Associations between health related behaviors and BMI trajectories
The first step of the analyses provides us with a classification of the children into distinct subgroups, based on their BMI trajectory. This classification is coded as a categorical variable with k number of categories, or classes. To study the possible associations between the classes and behaviors at baseline and the possible associations between the classes and behaviors at last measurement, several logistic regression models were conducted, in which the dichotomized behavior variable is the outcome measurement and class membership the independent variable. First crude analyses were performed. Second, adjusted analyses were carried out, controlling for potential confounding effects of gender, SES and ethnicity. Separate logistic regression models were performed for associations with behaviors at baseline in 2006 and for associations with behaviors in 2012.

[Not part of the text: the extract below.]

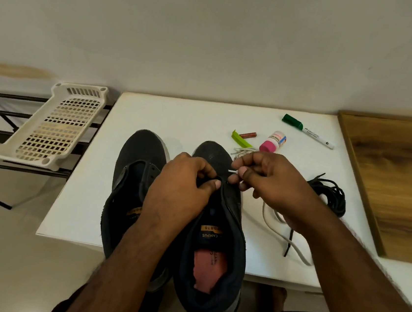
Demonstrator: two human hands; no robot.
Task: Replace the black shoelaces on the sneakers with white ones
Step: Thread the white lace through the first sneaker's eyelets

Although our primary aim was to examine associations between behaviors at baseline and the trajectories to explore the predictive value of the behaviors, we also examined associations between behaviors at last measurement in 2012 and the trajectories. We wanted to explore the cross-sectional association between current behavior and BMI trajectory as parallel outcome. As behavior is known to track throughout life [18–20] it is modifiable, and as children become more autonomous in their behavior with age, we therefore think it is valuable to explore associations between health behavior at last measurement and the trajectories.
Missing data
Missing value percentages in the behavior variables were 13.9 % (TV viewing), 14.2 % (vegetable consumption), 14.5 % (outside play), 15.2 % (participation in organized sports), 15.5 % (screentime), 20.6 % (fruit consumption) and 27.7 % (consumption of sugared drinks) in 2006, and 0.8 % (consumption of vegetables), 1.1 % (consumption of sugared drinks), 3.3 % (fruit consumption), 4.4 % (TV viewing), 5.4 % (outside play), 5.4 % (participation in organized sports), and 12.7 % (screentime) in 2012. Because overweight children and children with a low SES background more often had a missing value on these variables, missing data were not completely at random. The authors used the multiple imputation procedure in PASW 20.0 software to impute the missing data. The variables: BMI of both parents, ethnicity, gender and age were included in the imputation models, and data were imputed ten times using the ‘Predictive Mean Matching ‘(PMM) procedure. For comparison reasons, data were also imputed five, twenty and fifty times using the same method, resulting in a total of 40 imputed datasets. All analyses were performed on the original data and on the imputed datasets. No major differences were found in the direction of the found associations, nor in the slopes or p-values.